Thanks. Basically what I want is just a method that compile the .st file,
give me the root node of the AST, then I can traverse the AST and print out
each kind of expression. I have tried _various_ classes in STInST, none of
them works. Here is what I got. There are basically Drivers and Parsers for
parsing:

1. STParsingDriver <- STEvaluationDriver
2. RBParser <- STFileParser <- STFileInParser <- GSTFileInParser

A simple executable expression to get a GSTFileInParser is

(STInST.STParsingDriver new parseSmalltalkStream: 'Object subclass: Test [
method [ ^1 ] ]' readStream
  with: STInST.GSTFileInParser) parser

Then I am stuck on getting AST out. It appears to having no methods to
return the AST node.  Anything wrong with it?

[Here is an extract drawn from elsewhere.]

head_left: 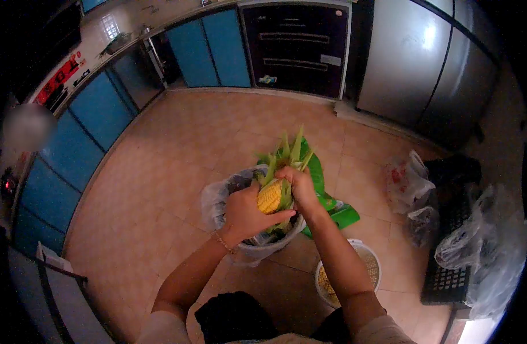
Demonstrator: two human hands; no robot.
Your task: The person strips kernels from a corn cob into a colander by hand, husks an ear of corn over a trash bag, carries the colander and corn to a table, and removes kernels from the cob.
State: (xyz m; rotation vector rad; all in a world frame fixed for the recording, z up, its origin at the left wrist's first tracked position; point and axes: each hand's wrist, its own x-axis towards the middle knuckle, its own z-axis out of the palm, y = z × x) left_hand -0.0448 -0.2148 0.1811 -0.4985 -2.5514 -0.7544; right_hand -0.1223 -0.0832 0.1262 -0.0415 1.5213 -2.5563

I also noticed there were a class named RBProgramNodeVisitor, Is there a
way I can get the RBProgramNodeVisitor from a given source file?

To answer your second question, yes, that's the error. Thanks for pointing
out.


On Sun, Apr 12, 2015 at 4:03 AM, Holger Freyther <address@hidden> wrote:

>
> Hi,
>
> > Can anyone point to me some resources about how to parse/traverse the
> > gnu-smalltalk code? There are many Parsers in the STInST package.
>
> I assume you mean programatically? The Parser package of STInST is
> the way to go. And the content in packages/sttools has an example on how
> to use it.
>
>
>
> > I see two syntax forms in the the source directory. Code in the kernel/
> can
> > be used in gst, but some in tests/, like Compiler.st, have parsing
> errors.
> > What's going wrong here? Shouldn't gst support both syntax?
>
>
> There is the standard “fileout” syntax of Smalltalk and the new GST
> format to make it more pleasant to edit with standard unix tools. What
> parse error do you get?
>
> There is a known issue in STInST that it fails to parse compile time
> constants ##(2/3) (which will be evaluated at compile time).